• TASK ITEM: Please report every line from the material that contains the word "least".
# # # #
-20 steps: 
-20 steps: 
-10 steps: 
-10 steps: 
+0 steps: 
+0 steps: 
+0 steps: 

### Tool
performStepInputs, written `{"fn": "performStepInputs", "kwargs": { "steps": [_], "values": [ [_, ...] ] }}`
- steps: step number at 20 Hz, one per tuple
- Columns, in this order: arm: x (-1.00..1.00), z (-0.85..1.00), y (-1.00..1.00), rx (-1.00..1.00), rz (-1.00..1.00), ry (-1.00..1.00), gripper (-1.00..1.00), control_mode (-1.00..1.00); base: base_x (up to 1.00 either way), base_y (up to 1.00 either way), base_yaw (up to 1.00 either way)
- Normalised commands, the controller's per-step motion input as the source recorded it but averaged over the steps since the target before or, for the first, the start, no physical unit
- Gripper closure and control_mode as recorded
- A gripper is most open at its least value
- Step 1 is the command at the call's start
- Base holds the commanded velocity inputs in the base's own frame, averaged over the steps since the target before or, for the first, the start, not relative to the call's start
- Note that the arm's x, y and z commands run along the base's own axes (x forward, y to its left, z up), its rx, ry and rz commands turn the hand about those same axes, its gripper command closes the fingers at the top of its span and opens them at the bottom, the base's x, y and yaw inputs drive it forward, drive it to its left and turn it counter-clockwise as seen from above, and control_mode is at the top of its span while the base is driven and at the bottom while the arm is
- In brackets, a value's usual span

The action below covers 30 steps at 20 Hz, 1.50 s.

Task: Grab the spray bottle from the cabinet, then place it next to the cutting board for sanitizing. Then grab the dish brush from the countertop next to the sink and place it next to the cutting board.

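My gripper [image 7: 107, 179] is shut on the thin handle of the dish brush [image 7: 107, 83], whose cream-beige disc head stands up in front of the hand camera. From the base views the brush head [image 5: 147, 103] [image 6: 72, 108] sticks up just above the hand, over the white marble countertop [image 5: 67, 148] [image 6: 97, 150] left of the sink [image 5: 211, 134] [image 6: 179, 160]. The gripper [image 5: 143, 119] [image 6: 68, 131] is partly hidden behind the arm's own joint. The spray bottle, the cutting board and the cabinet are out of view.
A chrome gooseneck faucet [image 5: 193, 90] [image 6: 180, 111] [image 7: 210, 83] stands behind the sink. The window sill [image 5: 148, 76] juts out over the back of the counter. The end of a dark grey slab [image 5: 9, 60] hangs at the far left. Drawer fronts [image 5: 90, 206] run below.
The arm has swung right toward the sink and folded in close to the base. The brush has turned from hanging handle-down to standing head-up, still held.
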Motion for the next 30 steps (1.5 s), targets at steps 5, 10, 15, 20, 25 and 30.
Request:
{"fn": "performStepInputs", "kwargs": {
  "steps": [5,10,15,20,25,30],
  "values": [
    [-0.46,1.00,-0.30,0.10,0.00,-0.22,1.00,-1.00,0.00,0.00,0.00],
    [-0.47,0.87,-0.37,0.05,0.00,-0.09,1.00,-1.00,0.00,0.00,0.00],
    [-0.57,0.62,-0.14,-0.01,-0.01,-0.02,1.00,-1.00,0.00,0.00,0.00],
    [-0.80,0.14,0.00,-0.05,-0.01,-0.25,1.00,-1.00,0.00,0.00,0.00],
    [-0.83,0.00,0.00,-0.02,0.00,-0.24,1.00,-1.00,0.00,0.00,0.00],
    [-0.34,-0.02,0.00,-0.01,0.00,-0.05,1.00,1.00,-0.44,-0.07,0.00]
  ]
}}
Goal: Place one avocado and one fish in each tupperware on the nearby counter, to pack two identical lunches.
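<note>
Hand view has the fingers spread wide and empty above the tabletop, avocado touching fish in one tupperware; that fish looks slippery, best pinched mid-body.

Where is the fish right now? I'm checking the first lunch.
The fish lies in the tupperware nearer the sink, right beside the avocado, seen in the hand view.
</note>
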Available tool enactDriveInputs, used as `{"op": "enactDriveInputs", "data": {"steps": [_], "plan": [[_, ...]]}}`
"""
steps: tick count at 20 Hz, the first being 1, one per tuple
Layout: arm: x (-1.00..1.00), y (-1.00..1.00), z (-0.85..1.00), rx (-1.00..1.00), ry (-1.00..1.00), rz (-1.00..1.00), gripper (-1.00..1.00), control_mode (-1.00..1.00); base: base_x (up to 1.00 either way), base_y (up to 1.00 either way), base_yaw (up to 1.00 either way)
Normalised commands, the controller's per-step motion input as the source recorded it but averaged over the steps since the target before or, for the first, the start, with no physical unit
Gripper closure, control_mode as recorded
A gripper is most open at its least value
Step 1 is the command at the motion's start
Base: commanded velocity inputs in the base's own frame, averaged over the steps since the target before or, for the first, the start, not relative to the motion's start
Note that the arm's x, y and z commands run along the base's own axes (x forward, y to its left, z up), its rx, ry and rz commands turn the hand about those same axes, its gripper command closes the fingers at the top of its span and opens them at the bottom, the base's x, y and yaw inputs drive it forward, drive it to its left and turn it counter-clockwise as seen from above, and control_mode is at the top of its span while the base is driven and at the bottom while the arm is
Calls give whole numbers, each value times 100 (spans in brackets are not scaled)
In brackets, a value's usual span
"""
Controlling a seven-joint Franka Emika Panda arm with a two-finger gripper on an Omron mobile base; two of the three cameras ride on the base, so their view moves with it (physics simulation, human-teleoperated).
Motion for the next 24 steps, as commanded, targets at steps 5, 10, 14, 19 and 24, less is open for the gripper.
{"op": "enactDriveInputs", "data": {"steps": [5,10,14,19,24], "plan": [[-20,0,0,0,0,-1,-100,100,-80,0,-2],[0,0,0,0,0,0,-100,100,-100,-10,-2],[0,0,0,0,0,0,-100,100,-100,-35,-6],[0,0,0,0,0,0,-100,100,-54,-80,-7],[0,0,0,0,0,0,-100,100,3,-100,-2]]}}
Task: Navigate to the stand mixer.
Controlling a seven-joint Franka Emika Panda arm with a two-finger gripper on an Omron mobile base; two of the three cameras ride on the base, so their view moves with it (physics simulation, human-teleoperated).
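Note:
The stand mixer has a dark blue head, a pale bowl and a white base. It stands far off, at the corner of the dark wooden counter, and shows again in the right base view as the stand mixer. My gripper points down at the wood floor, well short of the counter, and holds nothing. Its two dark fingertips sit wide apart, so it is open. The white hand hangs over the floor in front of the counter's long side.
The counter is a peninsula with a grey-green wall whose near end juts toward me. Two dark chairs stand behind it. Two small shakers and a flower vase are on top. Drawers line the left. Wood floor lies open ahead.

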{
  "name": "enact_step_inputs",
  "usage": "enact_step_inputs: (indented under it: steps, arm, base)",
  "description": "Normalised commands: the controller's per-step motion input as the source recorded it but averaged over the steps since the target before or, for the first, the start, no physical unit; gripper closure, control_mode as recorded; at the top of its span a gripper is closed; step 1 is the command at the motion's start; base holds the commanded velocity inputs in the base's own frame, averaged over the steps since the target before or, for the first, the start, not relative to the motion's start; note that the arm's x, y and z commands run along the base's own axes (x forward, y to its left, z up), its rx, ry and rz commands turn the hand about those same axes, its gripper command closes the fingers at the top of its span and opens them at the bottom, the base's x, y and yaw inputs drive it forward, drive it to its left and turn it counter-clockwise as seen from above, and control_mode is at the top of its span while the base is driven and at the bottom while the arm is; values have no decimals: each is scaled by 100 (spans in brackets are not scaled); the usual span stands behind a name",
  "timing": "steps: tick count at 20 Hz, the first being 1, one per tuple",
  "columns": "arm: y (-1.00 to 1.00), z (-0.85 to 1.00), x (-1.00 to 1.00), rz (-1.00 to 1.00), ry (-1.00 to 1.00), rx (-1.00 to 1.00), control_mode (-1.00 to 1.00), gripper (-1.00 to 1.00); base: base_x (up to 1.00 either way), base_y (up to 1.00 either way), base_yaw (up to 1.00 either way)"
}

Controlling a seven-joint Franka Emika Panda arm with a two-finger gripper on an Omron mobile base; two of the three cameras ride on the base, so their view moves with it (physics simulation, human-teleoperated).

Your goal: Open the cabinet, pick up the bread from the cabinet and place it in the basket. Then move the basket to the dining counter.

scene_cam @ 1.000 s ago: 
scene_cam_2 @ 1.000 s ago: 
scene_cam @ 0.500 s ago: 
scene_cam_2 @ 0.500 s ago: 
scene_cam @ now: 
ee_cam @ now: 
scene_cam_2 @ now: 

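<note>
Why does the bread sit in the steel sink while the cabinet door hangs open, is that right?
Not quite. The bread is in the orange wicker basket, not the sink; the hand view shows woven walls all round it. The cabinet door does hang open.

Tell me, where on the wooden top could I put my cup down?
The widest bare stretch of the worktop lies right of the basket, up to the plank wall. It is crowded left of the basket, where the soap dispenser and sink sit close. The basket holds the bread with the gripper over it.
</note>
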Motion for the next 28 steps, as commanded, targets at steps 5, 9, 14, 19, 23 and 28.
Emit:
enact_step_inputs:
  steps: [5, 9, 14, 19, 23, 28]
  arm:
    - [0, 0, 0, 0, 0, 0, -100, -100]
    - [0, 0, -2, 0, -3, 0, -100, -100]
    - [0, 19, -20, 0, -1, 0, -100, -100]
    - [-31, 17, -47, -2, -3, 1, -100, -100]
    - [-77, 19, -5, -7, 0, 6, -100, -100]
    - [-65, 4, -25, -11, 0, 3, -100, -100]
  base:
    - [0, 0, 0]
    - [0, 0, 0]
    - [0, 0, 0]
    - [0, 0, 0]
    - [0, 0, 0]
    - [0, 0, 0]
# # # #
• RESPONSE AREA:
- A gripper is most open at its least value
A gripper is most open at its least value

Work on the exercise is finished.